*TASK ITEM*
Find the string "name" in the data, then copy every line where it is found.

Data excerpts
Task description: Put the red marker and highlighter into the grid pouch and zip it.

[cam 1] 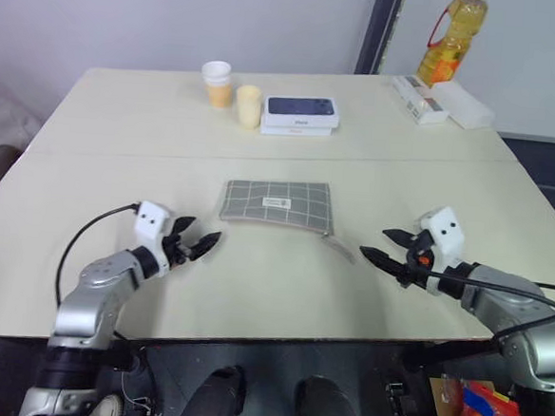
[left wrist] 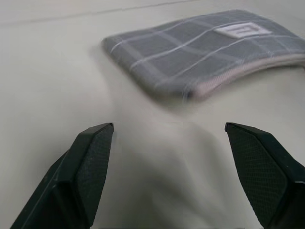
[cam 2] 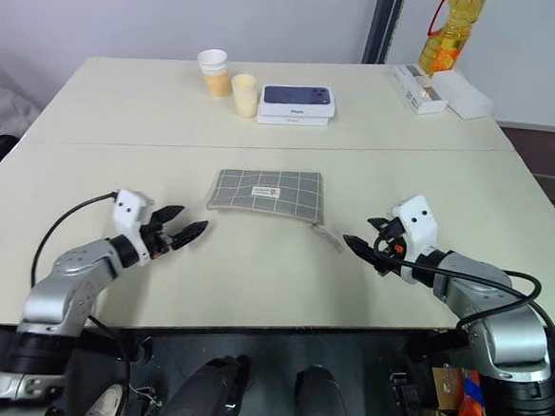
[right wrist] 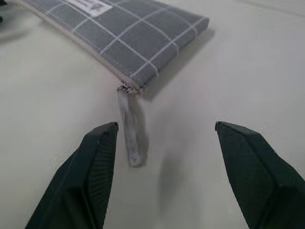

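Note:
The grid pouch [cam 1: 276,204] lies flat in the middle of the table, grey with white lines and a small white label. Its zipper pull cord [right wrist: 131,133] trails from its near right corner onto the table, and the near edge looks closed. My left gripper [cam 1: 204,231] hovers open just left of the pouch and holds nothing. On the other side, my right gripper [cam 1: 375,242] is open and empty too, a short way right of the cord. The red marker and the highlighter are out of view.
At the back of the table stand two paper cups [cam 1: 216,82] and a dark phone box [cam 1: 301,113]. White boxes [cam 1: 442,102] and a yellow oil bottle [cam 1: 451,39] sit at the far right corner. The table's front edge [cam 1: 278,341] runs just below both grippers.

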Robot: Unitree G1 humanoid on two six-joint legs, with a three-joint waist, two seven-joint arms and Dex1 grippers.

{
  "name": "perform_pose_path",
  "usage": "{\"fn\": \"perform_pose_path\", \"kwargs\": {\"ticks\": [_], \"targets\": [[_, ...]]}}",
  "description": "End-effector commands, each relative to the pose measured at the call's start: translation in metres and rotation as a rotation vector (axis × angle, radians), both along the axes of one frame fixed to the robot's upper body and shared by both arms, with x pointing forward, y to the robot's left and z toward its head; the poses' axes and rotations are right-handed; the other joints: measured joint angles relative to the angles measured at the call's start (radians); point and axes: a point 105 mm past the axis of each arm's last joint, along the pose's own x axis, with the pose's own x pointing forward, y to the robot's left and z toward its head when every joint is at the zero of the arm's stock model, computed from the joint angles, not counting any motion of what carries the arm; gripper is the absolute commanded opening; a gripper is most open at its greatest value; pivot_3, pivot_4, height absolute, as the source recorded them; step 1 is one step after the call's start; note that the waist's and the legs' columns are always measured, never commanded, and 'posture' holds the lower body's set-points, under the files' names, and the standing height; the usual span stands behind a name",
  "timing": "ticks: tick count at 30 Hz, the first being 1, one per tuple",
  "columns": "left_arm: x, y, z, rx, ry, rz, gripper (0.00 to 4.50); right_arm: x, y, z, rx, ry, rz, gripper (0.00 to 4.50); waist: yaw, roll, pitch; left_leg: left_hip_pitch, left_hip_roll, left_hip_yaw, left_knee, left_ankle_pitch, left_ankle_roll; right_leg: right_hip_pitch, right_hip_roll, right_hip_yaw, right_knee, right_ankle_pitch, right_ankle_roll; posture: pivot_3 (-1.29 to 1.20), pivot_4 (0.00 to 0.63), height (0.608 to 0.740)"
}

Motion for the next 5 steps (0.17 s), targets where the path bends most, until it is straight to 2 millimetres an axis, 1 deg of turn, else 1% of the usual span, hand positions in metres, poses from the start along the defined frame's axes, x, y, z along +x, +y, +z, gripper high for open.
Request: {"fn": "perform_pose_path", "kwargs": {"ticks": [1, 5], "targets": [[-0.007, 0.022, 0.012, 0.017, -0.054, 0.081, 3.98, 0.001, -0.007, 0.016, 0.039, -0.081, -0.012, 3.34, 0.002, 0.0, 0.0, 0.0, 0.0, 0.0, 0.0, 0.0, 0.0, 0.0, 0.0, 0.0, 0.0, 0.0, 0.0, 0.0, 0.15, 0.74], [-0.017, 0.029, 0.009, 0.042, -0.046, 0.102, 3.98, 0.006, -0.014, 0.011, 0.062, -0.081, -0.038, 3.34, 0.003, 0.0, 0.0, -0.001, 0.0, 0.0, 0.0, 0.0, 0.0, 0.0, -0.001, 0.0, -0.001, 0.0, 0.0, 0.0, 0.15, 0.74]]}}
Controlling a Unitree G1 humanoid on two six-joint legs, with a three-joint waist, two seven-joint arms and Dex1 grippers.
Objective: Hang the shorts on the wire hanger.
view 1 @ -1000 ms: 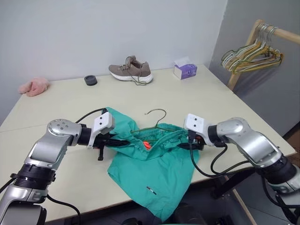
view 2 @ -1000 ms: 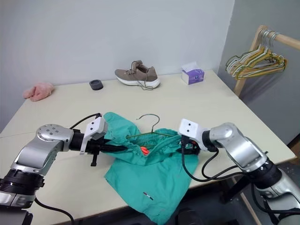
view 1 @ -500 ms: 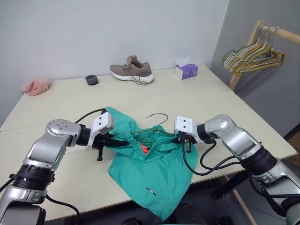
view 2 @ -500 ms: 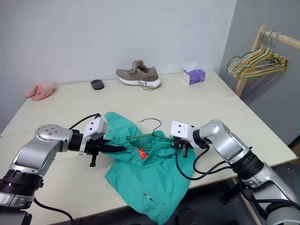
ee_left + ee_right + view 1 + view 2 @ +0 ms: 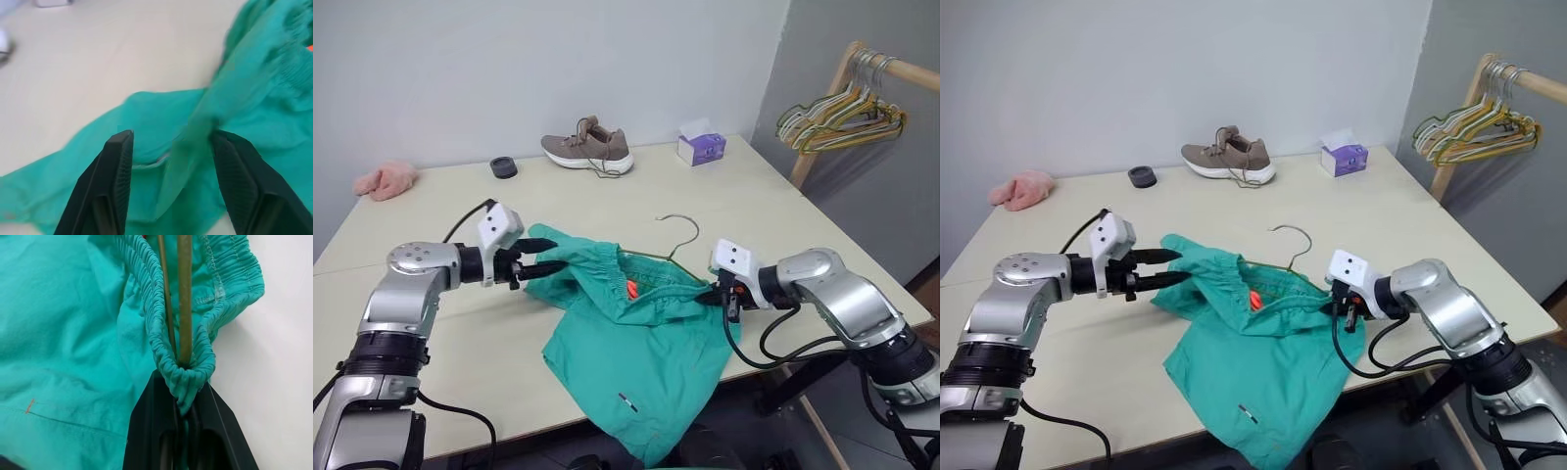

*TASK ANSWER*
  "name": "perform_pose_path",
  "description": "End-effector commands, each relative to the pose measured at the call's start: translation in metres and rotation as a rotation vector (axis × angle, radians), both along the axes of one frame fixed to the robot's upper body and shared by both arms, with x pointing forward, y to the robot's left and z toward its head; the poses' axes and rotations are right-handed; the other joints: measured joint angles relative to the angles measured at the call's start (radians); point and axes: a point 105 mm past the axis of each arm's last joint, along the pose's own x axis, with the pose's own x pointing forward, y to the robot's left and z toward its head when every joint is at the zero of the arm's stock model, computed from the joint angles, not counting any motion of what carries the arm; gripper is the absolute commanded opening; a gripper is most open at its greatest value; pivot_3, pivot_4, height absolute, as the source recorded them; step 1 is one step after the call's start; note that the waist's and the legs' columns are always measured, never commanded, and 'posture' holds the lower body's set-points, under the files' names, and the standing height; the usual span stands behind a name",

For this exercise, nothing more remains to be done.